In 2020, Kossin et al. reported that the proportion of major tropical cyclones (Category 3-5) relative to all tropical cyclones (Category 1-5) had increased from 1979 to 2017. The finding was cited as evidence that warming oceans were producing more intense hurricanes. The headline was alarming. The statistic was real.
Ivo Welch (arXiv:2603.07849, March 2026) decomposed the statistic and found that the trend was driven primarily by fewer Category 1 storms being observed, not by more Category 3-5 storms occurring. Weak storms declined by 17 percent between the first and second halves of the record. The ratio of major to total storms rose because the denominator shrank, not because the numerator grew. The intensification signal was an artifact of declining detection of weak storms — likely a change in how weather agencies classified marginal tropical cyclones over the decades.

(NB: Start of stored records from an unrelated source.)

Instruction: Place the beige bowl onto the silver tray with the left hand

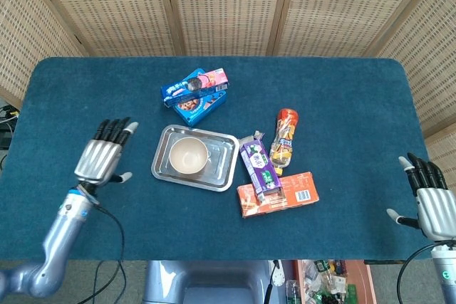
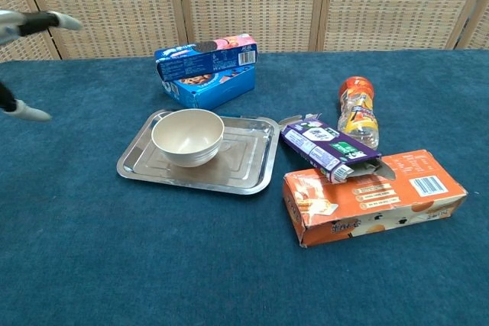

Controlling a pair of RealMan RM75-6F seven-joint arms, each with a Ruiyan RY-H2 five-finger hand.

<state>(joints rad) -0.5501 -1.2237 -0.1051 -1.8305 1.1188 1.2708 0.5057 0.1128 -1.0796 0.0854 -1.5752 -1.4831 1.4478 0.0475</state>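
Observation:
The beige bowl (image 1: 188, 156) (image 2: 188, 137) stands upright on the left half of the silver tray (image 1: 221, 169) (image 2: 248, 159), with nothing touching it. My left hand (image 1: 103, 157) hovers well left of the tray, fingers spread and empty; in the chest view only its fingertips (image 2: 38, 22) show at the upper left edge. My right hand (image 1: 430, 203) is at the table's front right corner, open and empty, far from the tray.
A blue cookie box (image 1: 197, 95) (image 2: 206, 70) lies just behind the tray. To the tray's right lie a purple packet (image 1: 259, 169) (image 2: 328, 149), an orange box (image 1: 279, 194) (image 2: 370, 195) and an orange-lidded bottle (image 1: 285, 135) (image 2: 357, 110).

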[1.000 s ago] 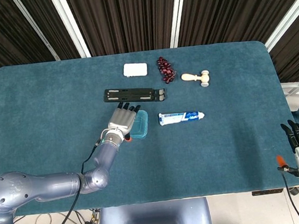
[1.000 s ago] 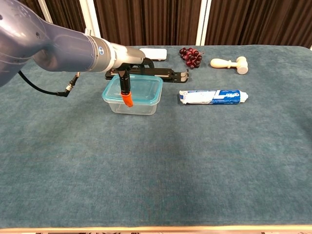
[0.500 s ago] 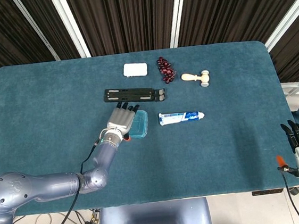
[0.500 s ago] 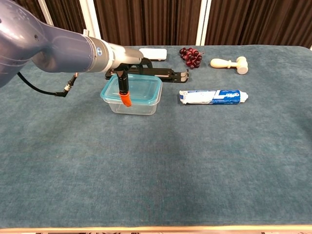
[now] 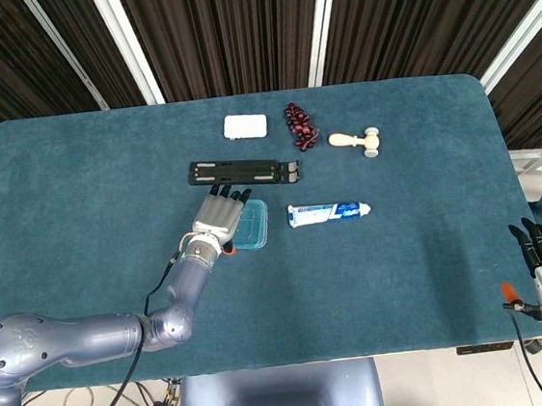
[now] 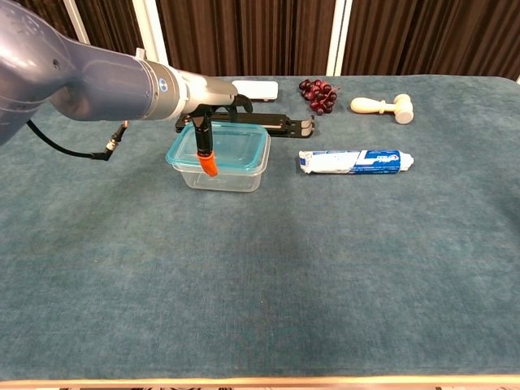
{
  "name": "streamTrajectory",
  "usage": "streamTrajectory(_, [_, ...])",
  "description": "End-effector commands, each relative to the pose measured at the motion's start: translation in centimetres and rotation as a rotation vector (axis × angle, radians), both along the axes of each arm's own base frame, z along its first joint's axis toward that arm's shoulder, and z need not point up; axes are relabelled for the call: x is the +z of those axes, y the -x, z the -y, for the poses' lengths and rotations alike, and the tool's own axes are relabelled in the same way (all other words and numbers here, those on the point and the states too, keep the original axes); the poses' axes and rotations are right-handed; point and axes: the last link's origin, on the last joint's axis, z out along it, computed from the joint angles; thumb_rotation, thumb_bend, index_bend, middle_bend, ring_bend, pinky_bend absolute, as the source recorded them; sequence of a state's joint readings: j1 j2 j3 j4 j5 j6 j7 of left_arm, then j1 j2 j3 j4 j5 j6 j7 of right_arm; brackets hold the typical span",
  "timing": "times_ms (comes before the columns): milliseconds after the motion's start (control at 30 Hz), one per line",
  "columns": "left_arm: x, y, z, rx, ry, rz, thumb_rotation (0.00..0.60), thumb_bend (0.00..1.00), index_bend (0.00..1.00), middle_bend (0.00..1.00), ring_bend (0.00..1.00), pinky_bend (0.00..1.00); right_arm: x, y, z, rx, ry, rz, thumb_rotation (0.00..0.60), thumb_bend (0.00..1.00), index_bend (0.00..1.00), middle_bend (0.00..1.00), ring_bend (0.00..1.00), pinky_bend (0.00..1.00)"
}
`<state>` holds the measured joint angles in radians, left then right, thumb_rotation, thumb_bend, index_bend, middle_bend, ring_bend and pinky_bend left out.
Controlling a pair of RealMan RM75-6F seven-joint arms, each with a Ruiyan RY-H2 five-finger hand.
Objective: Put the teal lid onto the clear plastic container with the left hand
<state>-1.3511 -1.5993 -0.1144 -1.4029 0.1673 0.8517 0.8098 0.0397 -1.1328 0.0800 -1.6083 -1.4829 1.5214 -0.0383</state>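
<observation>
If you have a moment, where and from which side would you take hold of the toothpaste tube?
I would grip the toothpaste tube around its middle, coming straight down from above. It lies flat on the table with its long axis running left to right, so fingers can close across its narrow width. The sides nearest the camera and to the right look open; the container sits apart to its left.

The head view looks steeply down on the whole blue carpeted table (image 5: 75, 185); the chest view looks low and nearer across the same table.
</observation>
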Motion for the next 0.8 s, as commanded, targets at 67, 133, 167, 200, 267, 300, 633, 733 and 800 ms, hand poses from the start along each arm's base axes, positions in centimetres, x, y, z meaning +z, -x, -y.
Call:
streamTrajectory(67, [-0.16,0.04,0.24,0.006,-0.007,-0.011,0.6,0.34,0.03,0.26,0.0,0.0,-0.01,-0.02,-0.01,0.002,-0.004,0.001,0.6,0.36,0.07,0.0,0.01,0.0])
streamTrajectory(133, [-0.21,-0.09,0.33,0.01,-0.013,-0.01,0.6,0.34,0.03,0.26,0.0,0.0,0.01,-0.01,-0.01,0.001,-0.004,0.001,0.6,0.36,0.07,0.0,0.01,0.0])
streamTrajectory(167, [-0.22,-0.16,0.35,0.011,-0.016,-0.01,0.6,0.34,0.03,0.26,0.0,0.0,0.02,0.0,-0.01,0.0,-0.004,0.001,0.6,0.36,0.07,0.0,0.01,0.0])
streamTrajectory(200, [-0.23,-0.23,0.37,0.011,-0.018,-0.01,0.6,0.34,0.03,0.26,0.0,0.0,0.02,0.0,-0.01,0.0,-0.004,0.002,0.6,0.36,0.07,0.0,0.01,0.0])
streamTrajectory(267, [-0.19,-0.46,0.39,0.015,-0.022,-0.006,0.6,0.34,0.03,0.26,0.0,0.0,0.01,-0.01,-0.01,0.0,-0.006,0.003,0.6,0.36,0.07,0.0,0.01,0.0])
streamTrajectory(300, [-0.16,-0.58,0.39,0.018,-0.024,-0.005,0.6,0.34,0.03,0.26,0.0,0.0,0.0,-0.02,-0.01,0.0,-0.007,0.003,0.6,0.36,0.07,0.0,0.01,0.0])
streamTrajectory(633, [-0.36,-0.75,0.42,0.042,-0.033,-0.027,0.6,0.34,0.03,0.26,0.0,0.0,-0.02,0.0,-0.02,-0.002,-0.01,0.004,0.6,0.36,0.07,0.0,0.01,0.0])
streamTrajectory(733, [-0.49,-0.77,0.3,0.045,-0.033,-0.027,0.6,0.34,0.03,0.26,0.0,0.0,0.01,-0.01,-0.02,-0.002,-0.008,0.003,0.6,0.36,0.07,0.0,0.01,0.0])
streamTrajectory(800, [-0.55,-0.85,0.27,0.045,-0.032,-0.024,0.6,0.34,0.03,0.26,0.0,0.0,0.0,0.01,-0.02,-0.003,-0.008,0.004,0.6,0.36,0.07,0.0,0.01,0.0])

Then Welch extended the dataset through 2023. The picture changed. In the extended record, the trend is no longer driven only by fewer weak storms. There are now genuinely more strong tropical cyclone observations as well. The original conclusion — that tropical cyclones are intensifying — turns out to be correct, but the original evidence for it was contaminated by a measurement artifact. The right answer was supported by the wrong data. Correcting the measurement problem and extending the record reveals that the real signal was there all along, hidden beneath the artifact that coincidentally pointed in the same direction.
The structural lesson is about what happens when an artifact and a genuine trend point the same way. They are indistinguishable in the original dataset. Decomposition reveals the artifact. Extension reveals the trend. Neither operation alone — decomposing without extending, or extending without decomposing — would have clarified both. The corrected conclusion is stronger than the original precisely because it survived the correction.
Welch, "Genuine Increases in Tropical Cyclone Intensities," arXiv:2603.07849 (March 2026).